The major types of leukaemia are:

  • Acute lymphocytic leukaemia (ALL): This is the most common type of leukaemia in young children. ALL can also occur in adults.
  • Acute myelogenous leukaemia (AML): AML is a common type of leukaemia. It occurs in children and adults. AML is the most common type of acute leukaemia in adults.
  • Chronic lymphocytic leukaemia (CLL): With CLL, the most common chronic adult leukaemia, you may feel well for years without needing treatment.
  • Chronic myelogenous leukemia (CML): This type of leukaemia mainly affects adults. A person with CML may have few or no symptoms for months or years before entering a phase in which the leukaemia cells grow more quickly.
  • Other types: Other, rarer types of leukaemia exist, including hairy cell leukaemia, myelodysplastic syndromes and myeloproliferative disorders.
What are the symptoms of leukaemia?

In acute leukaemia, symptoms generally appear suddenly and can mimic those of a virus or flu which can prompt a visit to the doctor.

When chronic leukaemia first develops, symptoms may not arise for several years. CLL and CML are often discovered as part of an elevated blood count during a regular blood test.

Some general symptoms of leukaemia include:

  • Fever, chills
  • Fatigue, weakness
  • Loss of appetite, weight loss
  • Night sweats
  • Bone/joint pain
  • Abdominal discomfort
  • Headaches
  • Shortness of breath
  • Frequent infections
  • Easy bruising or bleeding
  • Petechiae (small red spots under the skin)
How is leukaemia diagnosed?

If your doctor suspects your symptoms may be as a result of leukaemia, you may be requested to undergo the following tests and exams.

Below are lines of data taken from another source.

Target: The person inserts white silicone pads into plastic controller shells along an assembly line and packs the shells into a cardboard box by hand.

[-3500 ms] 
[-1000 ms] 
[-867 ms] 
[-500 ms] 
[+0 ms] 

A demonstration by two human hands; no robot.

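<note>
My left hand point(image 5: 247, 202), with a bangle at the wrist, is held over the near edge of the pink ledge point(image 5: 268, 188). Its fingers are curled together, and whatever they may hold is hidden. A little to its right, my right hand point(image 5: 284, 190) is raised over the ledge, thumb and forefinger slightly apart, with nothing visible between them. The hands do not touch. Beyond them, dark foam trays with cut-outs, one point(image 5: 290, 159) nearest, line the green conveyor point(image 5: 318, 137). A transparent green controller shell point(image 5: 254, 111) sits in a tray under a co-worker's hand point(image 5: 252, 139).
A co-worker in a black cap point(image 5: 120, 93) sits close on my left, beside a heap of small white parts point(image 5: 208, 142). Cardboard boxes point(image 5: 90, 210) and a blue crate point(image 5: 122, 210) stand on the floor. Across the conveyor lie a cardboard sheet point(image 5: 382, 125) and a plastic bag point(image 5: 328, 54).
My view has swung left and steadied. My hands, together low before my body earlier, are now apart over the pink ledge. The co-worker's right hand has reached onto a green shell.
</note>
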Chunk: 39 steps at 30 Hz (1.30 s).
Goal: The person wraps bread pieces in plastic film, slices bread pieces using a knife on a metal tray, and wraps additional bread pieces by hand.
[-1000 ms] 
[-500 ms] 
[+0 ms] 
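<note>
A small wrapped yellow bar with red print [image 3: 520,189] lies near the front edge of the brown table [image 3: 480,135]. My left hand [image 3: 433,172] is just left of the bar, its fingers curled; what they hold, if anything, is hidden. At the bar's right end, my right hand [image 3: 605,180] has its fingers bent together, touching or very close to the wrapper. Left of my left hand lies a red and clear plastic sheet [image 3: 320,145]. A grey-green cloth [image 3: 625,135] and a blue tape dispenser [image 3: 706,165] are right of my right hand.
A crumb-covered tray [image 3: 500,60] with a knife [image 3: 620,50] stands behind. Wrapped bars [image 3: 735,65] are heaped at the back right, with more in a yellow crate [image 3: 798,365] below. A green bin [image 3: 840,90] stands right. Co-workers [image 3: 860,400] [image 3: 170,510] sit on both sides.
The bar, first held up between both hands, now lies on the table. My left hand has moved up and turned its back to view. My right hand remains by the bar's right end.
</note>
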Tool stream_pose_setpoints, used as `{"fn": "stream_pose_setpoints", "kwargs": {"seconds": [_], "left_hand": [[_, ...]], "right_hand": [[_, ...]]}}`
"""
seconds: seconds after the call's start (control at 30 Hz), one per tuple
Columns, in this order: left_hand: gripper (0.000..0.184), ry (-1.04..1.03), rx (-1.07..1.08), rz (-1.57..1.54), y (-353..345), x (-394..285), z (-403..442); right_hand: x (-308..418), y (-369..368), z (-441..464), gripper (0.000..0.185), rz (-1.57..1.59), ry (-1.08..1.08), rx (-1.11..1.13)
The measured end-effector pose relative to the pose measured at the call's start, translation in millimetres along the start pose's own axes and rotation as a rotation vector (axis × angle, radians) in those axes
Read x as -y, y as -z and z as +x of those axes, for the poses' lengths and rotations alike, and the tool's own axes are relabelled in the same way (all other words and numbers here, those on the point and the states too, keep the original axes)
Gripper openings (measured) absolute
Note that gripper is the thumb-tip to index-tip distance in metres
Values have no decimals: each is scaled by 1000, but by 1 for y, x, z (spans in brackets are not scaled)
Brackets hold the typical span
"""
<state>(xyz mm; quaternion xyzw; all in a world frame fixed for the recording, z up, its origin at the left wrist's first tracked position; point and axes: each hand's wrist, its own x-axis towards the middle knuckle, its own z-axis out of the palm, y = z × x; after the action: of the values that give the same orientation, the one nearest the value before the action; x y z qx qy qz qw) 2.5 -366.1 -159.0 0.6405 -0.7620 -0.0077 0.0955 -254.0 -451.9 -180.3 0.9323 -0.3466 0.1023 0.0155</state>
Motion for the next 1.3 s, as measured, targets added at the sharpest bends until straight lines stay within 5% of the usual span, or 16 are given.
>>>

  • Physical exam: Your doctor will look for physical signs of leukaemia, such as pale skin from anaemia, swelling of your lymph nodes, and enlargement of your liver and spleen.
  • Blood tests: By looking at a sample of your blood, your doctor can determine if you have abnormal levels of red or white blood cells or platelets — which may suggest leukaemia.
  • Bone marrow test: Your doctor may recommend a procedure to remove a sample of bone marrow from your hipbone to be sent to a laboratory to look for leukaemia cells.

In addition to the above tests, doctors sometimes use imaging tests including chest x-rays, ultrasound, CT scans, MRI and PET scans to determine whether leukaemia cells have affected the bones or organs such as the kidneys, the brain or the lymph nodes.

Once a diagnosis has been made, your integrated team of leukaemia experts will use these test results to determine the stage or extent of the cancer which will largely influence the recommended treatment approach.

What are my treatment options for leukaemia?

Treatment for leukaemia depends on many factors. The Haematology MDT at Sydney Adventist Hospital would meet to tailor an appropriate treatment plan based on your diagnosis and age, overall health, the type of leukaemia you have, and whether it has spread to other parts of your body, including the central nervous system.

Common treatments used to treat leukaemia include:

  • Chemotherapy - the major form of treatment for leukaemia.
  • Biological therapy - works by using treatments that help your immune system recognise and attack leukaemia cells.
  • Targeted therapy - uses drugs that attack specific vulnerabilities within your cancer cells.
  • Radiation therapy - uses X-rays or other high-energy beams to damage leukaemia cells and stop their growth.
  • Stem cell transplant - a procedure to replace your diseased bone marrow with healthy bone marrow.